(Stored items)
══════════

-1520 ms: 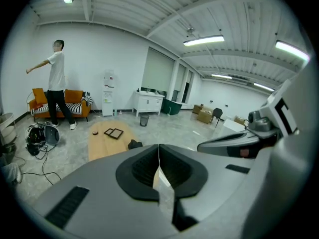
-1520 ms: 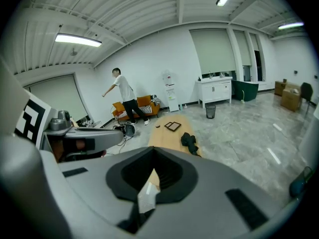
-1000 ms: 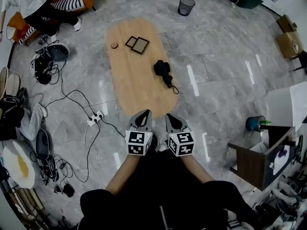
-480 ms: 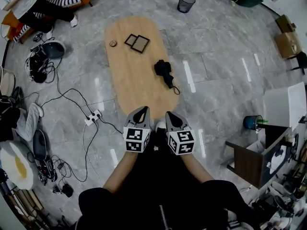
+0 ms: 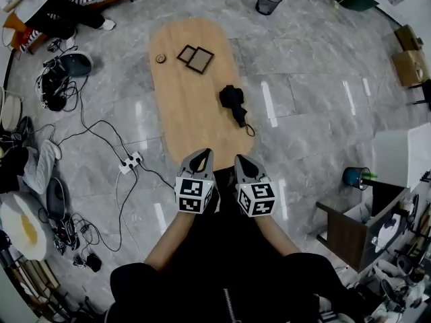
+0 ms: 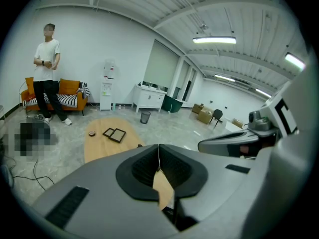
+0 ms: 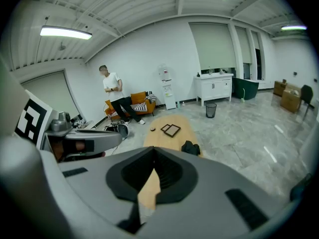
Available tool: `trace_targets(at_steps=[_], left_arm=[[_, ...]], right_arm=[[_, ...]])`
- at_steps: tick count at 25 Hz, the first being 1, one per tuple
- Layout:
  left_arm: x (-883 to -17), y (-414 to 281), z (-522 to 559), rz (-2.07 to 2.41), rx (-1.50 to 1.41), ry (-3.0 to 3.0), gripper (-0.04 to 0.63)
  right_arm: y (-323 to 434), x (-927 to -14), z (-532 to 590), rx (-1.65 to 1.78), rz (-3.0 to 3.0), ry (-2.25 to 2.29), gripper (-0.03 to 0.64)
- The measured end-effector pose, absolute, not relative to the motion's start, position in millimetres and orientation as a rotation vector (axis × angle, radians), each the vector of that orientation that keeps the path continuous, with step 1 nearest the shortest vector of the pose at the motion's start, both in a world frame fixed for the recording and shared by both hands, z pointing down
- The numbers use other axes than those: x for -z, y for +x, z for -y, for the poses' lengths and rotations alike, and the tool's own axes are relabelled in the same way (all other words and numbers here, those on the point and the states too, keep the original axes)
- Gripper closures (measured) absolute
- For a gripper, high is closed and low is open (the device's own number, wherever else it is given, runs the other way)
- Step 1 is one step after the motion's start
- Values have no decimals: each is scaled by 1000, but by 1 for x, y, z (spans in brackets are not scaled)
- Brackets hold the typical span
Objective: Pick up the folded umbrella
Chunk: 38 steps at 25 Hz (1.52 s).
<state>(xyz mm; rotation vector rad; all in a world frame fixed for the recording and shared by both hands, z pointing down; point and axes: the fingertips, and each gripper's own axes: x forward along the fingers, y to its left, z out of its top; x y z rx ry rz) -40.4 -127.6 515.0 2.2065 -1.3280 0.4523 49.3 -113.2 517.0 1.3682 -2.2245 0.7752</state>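
Observation:
The folded black umbrella [image 5: 233, 102] lies near the right edge of the oval wooden table [image 5: 182, 113], its wrist strap trailing toward me; it also shows small in the right gripper view, umbrella [image 7: 190, 147]. My left gripper [image 5: 203, 154] and right gripper [image 5: 242, 160] hover side by side over the table's near end, well short of the umbrella. Both have their jaws shut with nothing between them. In the left gripper view the umbrella is hidden behind the jaws.
Two dark picture frames [image 5: 194, 58] and a small round object [image 5: 160, 58] lie at the table's far end. Cables and a power strip [image 5: 130, 162] sprawl on the floor at left. A wire bin [image 5: 269, 0] stands beyond the table. A person [image 6: 47, 71] stands by an orange sofa.
Both grippers have edged forward over the table's near end and sunk a little. The umbrella has not moved.

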Motion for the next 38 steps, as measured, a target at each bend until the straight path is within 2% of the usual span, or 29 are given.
trace_targets(at_steps=[19, 29, 38], left_arm=[[-546, -43, 240, 1374, -532, 2127, 580], [-564, -54, 268, 1370, -583, 2077, 580], [-582, -69, 268, 1394, -583, 1986, 580]], right_arm=[[69, -565, 238, -810, 2184, 1302, 601], [55, -609, 280, -793, 2139, 1215, 545], [46, -644, 309, -803, 2091, 1182, 463]])
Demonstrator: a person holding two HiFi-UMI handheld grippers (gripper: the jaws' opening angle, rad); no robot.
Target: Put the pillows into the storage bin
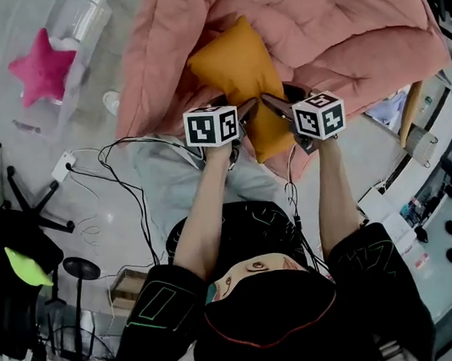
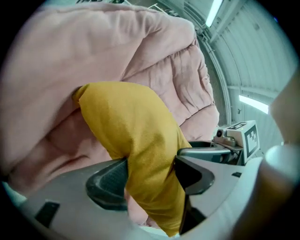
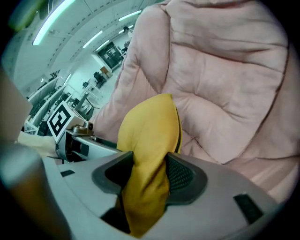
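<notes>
A yellow pillow (image 1: 236,66) lies against a pink quilt (image 1: 315,21) on the bed. My left gripper (image 1: 245,109) pinches the pillow's near left edge and my right gripper (image 1: 270,102) pinches its near right edge. In the left gripper view the yellow pillow (image 2: 136,136) is squeezed between the pads of the left gripper (image 2: 150,176). The right gripper view shows the same yellow pillow (image 3: 147,136) bunched in the right gripper (image 3: 147,176). A clear storage bin (image 1: 81,24) on the floor at the far left holds a pink star pillow (image 1: 42,66).
Cables (image 1: 125,184) trail over the floor on the left. A black stand (image 1: 34,214) and a dark chair with a green patch (image 1: 26,265) stand at the left edge. A counter with small items (image 1: 445,197) runs along the right.
</notes>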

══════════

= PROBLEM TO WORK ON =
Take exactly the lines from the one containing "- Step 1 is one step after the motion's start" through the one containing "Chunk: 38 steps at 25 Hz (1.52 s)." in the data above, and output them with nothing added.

= EXERCISE OUTPUT =
- Step 1 is one step after the motion's start
- Values have no decimals: each is scaled by 1000, but by 1 for x, y, z (spans in brackets are not scaled)
- Brackets hold the typical span
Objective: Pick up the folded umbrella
Chunk: 38 steps at 25 Hz (1.52 s).

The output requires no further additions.